First American Financial Corporation, a global provider of title insurance and settlement services, recently released its April 2018 Loan Application Defect Index. The report analyzes mortgage loan defect rates, or the Defect Index, estimating the frequency of defects, fraudulence and misrepresentation in the information submitted within loan applications and breaking down data by geography and loan type.
The findings? Compared to last year’s results, the overall Defect Index increased by 1.2 percent. The refinance segment is seeing the most fraudulent or misrepresented information within loan applications, with the Defect Index increasing 7.6 percent since last year. Meanwhile, the Defect Index for purchase transactions is down 2.2 percent since last month, but up 2.2 percent from last year. The overall rate, encompassing all transaction types, is down by 19.6 percent from its high point in October 2013.
The reason for this long-term winding-down? Experts say the ability-to-repay rule—requirements set by the Consumer Finance Protection Bureau (CFPB) in January 2013—have strengthened underwriting practices, discouraging consumers from submitting false information on their loan applications.
“The ability-to-repay standards require mortgage lenders to make a reasonable and good faith determination of the consumer’s ability to repay their mortgage,” says Mark Fleming, chief economist at First American, in a statement. “The rules have reduced the incentive to fraudulently misrepresent one’s income—a benefit to lenders. The ability-to-repay standards are essentially the mortgage fraud risk prevention equivalent of using a steering wheel lock to dissuade potential car thieves.”

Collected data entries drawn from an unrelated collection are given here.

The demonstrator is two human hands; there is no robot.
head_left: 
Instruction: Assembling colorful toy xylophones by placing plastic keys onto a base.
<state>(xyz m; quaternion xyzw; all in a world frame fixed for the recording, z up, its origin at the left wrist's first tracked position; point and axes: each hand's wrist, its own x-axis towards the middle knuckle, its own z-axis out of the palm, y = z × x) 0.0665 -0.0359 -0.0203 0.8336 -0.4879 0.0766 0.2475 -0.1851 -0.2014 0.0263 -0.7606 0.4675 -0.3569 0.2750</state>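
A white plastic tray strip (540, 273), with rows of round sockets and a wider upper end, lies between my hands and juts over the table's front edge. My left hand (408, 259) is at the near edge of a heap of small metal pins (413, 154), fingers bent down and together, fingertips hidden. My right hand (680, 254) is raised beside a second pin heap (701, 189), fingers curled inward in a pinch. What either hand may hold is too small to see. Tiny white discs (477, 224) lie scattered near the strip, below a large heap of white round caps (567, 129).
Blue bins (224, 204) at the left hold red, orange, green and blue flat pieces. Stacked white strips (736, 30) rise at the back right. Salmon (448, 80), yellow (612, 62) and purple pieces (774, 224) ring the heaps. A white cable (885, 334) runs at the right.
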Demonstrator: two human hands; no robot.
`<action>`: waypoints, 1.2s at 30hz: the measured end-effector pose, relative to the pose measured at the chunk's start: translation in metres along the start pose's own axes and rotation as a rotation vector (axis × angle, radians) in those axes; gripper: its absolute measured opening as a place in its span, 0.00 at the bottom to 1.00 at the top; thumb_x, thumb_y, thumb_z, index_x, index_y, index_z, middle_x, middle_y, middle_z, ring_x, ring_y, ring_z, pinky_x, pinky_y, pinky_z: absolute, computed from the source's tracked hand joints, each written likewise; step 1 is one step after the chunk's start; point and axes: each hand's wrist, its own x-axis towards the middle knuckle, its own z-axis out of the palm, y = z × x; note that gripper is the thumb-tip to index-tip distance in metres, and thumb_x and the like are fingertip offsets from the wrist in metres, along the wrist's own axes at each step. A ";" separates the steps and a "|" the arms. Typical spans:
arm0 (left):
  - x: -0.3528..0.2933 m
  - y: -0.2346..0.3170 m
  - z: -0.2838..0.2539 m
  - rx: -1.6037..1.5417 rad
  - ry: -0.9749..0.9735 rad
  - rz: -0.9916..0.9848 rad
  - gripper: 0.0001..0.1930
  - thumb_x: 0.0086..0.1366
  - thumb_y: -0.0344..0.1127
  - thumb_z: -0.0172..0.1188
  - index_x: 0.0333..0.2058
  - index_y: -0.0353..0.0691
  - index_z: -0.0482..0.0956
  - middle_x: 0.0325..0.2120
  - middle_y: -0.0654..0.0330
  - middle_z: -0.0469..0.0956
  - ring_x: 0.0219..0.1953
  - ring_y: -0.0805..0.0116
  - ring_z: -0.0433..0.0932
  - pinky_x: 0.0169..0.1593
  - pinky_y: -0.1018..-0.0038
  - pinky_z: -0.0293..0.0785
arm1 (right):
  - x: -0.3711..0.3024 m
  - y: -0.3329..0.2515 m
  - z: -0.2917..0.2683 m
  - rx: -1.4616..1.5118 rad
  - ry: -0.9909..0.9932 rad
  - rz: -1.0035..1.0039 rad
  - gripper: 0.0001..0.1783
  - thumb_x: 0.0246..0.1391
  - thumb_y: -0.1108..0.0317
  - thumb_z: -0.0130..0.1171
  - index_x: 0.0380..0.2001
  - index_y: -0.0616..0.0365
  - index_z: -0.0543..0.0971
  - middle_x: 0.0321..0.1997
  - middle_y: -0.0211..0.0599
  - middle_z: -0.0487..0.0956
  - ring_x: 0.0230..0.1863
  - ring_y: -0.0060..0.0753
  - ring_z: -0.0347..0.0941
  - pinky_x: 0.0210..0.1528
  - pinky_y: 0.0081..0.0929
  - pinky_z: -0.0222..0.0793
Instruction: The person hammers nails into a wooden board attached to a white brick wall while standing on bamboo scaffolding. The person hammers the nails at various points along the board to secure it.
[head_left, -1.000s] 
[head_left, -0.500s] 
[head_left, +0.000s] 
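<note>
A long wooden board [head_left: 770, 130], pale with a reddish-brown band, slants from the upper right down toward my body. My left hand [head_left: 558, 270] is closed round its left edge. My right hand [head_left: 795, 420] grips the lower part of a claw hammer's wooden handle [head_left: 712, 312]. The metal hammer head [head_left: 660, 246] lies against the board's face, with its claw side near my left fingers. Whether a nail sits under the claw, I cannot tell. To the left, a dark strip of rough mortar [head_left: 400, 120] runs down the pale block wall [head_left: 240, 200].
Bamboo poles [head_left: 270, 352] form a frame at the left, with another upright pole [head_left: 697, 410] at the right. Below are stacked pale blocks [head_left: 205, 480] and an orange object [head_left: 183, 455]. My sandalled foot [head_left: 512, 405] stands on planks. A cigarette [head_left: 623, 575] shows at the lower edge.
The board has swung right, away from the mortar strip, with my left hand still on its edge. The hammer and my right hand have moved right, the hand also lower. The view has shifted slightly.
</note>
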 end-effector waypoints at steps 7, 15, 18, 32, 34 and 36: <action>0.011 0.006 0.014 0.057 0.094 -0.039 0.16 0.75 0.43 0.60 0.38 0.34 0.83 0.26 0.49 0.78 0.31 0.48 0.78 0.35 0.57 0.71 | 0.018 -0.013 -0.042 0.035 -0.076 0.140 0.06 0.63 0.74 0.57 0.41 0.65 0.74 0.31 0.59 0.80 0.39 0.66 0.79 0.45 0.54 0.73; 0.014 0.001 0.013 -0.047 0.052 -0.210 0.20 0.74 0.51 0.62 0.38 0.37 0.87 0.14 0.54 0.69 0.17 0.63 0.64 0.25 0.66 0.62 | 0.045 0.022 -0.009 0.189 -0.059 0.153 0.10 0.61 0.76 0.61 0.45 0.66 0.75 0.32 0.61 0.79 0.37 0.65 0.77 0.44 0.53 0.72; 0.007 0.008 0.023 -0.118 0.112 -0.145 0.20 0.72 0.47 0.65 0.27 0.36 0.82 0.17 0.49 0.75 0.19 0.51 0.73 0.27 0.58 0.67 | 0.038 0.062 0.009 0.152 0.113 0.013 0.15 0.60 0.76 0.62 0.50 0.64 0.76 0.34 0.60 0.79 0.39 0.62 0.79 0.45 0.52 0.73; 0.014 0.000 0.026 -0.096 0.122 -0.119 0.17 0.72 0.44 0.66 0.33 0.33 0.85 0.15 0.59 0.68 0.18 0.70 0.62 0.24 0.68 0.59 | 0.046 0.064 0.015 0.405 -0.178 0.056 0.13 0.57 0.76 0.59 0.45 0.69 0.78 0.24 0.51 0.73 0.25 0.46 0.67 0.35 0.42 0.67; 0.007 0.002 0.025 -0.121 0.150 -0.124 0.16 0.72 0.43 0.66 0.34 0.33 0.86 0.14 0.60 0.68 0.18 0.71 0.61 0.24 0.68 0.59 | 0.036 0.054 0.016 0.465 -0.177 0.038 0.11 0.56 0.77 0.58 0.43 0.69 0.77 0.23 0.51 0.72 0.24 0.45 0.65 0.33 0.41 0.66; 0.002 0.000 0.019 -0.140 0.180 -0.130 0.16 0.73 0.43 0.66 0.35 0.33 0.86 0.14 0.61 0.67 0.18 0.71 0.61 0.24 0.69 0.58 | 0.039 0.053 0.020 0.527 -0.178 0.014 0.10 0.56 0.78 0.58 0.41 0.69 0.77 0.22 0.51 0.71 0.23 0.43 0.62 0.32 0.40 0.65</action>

The Defect Index varies widely by state. According to the report, Arkansas (+16.7 percent), Wyoming (+13.5 percent), New Mexico (+13 percent), Virginia (+12.2 percent) and Maryland (+10.8 percent) have the greatest year-over-year increases in defect frequency, while South Carolina (-13.3 percent), Louisiana (-12.9 percent), Minnesota (-10.6 percent), Alabama (-10 percent) and Vermont (-9.6 percent) have the greatest decreases year-over-year.